Repeat precisely, and only, the lines between the line containing "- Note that" and the end of the listing below, both ends included.

□ □ □ □ □ □ □

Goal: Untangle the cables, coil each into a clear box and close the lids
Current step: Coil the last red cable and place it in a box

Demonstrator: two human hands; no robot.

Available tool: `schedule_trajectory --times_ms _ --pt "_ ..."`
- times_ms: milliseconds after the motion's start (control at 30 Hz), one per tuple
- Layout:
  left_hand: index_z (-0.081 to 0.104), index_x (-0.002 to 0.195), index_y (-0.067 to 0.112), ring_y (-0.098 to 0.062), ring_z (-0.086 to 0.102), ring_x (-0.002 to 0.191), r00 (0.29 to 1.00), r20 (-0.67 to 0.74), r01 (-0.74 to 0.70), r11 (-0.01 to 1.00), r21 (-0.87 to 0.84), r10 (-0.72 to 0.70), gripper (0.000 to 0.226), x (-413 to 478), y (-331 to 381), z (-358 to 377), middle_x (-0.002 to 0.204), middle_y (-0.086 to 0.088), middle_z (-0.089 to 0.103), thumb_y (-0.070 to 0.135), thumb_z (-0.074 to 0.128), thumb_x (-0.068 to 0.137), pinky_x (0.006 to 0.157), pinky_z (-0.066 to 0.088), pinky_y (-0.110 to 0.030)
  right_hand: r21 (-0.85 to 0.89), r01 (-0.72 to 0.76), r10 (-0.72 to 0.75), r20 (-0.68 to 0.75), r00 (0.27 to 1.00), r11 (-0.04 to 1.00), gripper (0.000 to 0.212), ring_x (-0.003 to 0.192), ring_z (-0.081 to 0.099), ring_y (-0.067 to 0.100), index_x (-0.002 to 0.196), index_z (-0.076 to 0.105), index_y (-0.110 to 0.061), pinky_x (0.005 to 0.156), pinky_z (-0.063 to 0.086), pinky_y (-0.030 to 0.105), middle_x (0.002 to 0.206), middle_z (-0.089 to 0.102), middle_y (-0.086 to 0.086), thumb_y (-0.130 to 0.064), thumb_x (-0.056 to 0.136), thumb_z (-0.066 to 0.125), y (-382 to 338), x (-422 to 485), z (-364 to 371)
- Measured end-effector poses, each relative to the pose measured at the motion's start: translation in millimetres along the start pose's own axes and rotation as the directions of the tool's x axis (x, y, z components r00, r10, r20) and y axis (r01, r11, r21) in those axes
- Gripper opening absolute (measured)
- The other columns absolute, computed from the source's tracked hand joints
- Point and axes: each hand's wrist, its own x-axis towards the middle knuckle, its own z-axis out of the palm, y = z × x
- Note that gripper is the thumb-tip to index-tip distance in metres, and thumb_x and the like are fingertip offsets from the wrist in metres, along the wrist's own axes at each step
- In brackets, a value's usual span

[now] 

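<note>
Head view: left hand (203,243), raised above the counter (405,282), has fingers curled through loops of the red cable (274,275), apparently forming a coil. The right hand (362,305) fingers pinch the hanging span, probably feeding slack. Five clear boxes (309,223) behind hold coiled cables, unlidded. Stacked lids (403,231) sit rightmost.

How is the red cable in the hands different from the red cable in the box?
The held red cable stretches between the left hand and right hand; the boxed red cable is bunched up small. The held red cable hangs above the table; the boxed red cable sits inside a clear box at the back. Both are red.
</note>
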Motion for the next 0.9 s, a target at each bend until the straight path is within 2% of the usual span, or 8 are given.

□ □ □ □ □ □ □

_Result_:
- Note that gripper is the thumb-tip to index-tip distance in metres, and thumb_x and the like are fingertip offsets from the wrist in metres, along the wrist's own axes at each step
- In brackets, a value's usual span

[now] 

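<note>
Head view: left hand (203,243), raised above the counter (405,282), has fingers curled through loops of the red cable (274,275), apparently forming a coil. The right hand (362,305) fingers pinch the hanging span, probably feeding slack. Five clear boxes (309,223) behind hold coiled cables, unlidded. Stacked lids (403,231) sit rightmost.

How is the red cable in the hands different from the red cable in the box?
The held red cable stretches between the left hand and right hand; the boxed red cable is bunched up small. The held red cable hangs above the table; the boxed red cable sits inside a clear box at the back. Both are red.
</note>
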Motion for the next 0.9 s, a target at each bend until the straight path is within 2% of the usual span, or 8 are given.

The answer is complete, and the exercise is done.